Hurricane John (2024) rainfall accumulation

Observations from an international constellation of satellites were the starting point for calculating these estimates, and the data confirm that forecasters in prior days were right to warn of possible heavy rainfall. Forecasters did have trouble predicting the storm’s track and intensity, though. In the rural area of southwestern Mexico where Hurricane John struck, there are few rain gauges that provide public data in real-time, so having calibrated multi-satellite near real-time precipitation estimates like IMERG available is particularly valuable for understanding this storm as it unfolded. 

The contours in the image cover the areas where the IMERG algorithm estimated that 5 inches (blue) to 36 inches (bright red) of rainfall fell during a four-and-a-half-day period ending on Friday, Sept. 27, at 3 a.m. CST (0900 UTC). The dashed yellow line in the image shows the U.S. National Hurricane Center’s estimate of the path taken by the storm’s low-pressure center.

According to NOAA hurricane track data, approximately once a year during the past 50 years, one major hurricane over the eastern Pacific has passed within 800 miles of this part of southern Mexico. Almost all of these hurricanes moved roughly west over the ocean, parallel to the coast. Before Hurricane John this year, only two other times during the past 50 years has a major hurricane made landfall within 150 miles of where Hurricane John hit Mexico on Monday. On Sept. 23, John made landfall near the small, coastal village of Punta Maldonado, which is located about 100 miles east of the town of Acapulco. The two other hurricanes that had made landfall in the same region in prior years were Hurricane Pauline in 1997 and Hurricane Otis in 2023.
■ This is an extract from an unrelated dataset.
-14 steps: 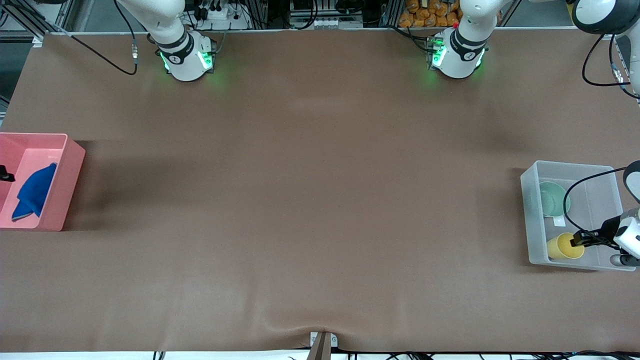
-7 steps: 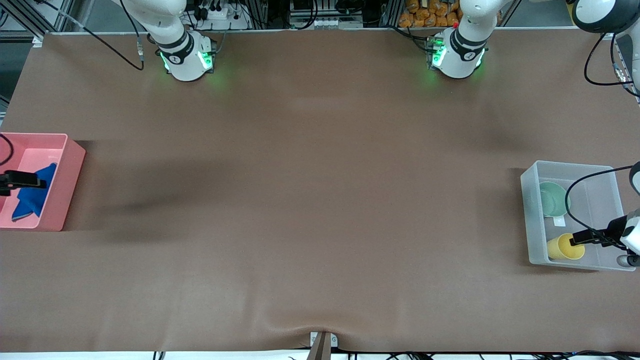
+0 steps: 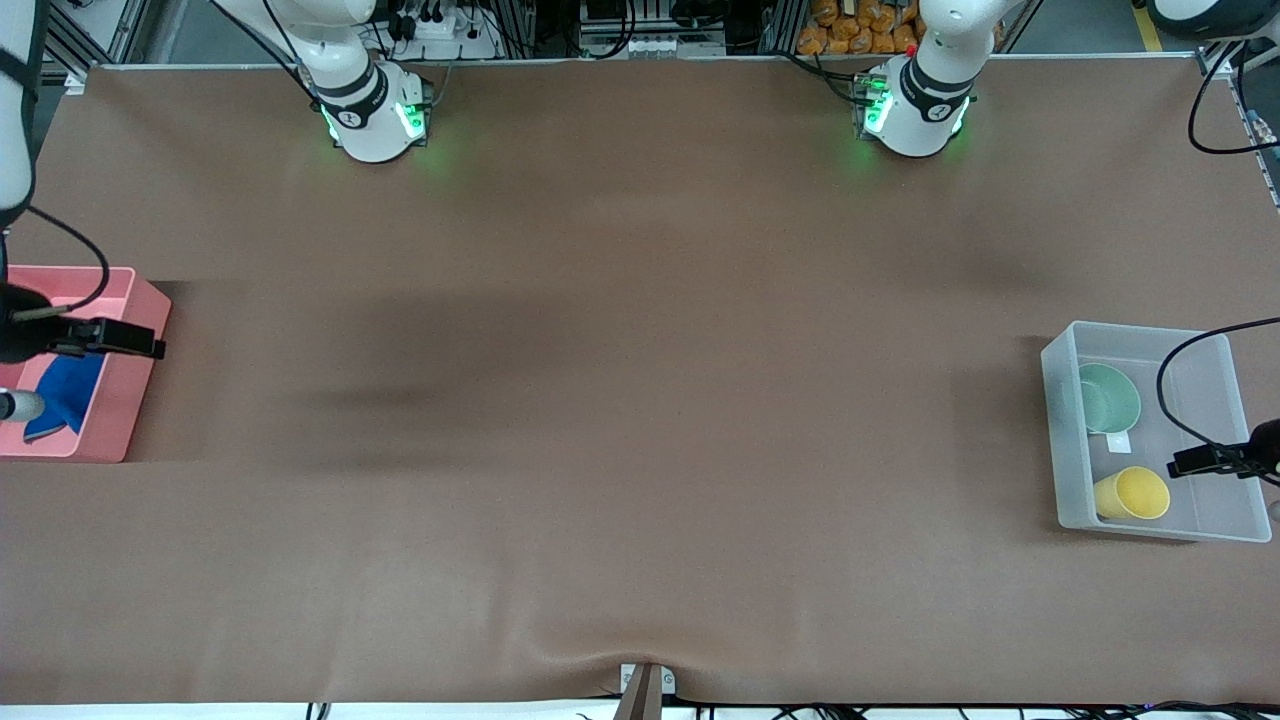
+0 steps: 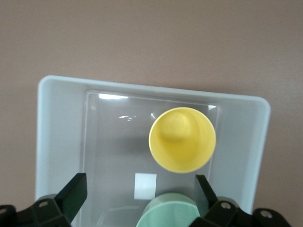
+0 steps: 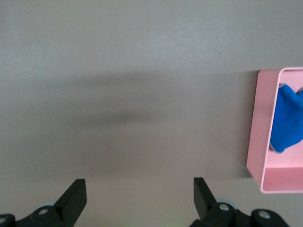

John was just a 40-knot tropical storm at 3 a.m. CST on Monday, and forecasters had only expected it to become a slightly stronger tropical storm during the following 24 hours before making landfall and dissipating. Instead, John experienced extremely rapid intensification to become a 105-knot Category 3 hurricane on the Saffir-Simpson scale. This intensification occurred during a period that was merely 18 hours long, immediately before landfall. Following landfall, societal impacts were moderated by the fact that the storm hit a low-population region of Mexico.

According to the National Hurricane Center, John made landfall around 9:15 p.m CST in Mexico on Monday evening (Sept. 23, 2024), which was 0315 UTC on Tuesday morning, Sept. 24, in universal time.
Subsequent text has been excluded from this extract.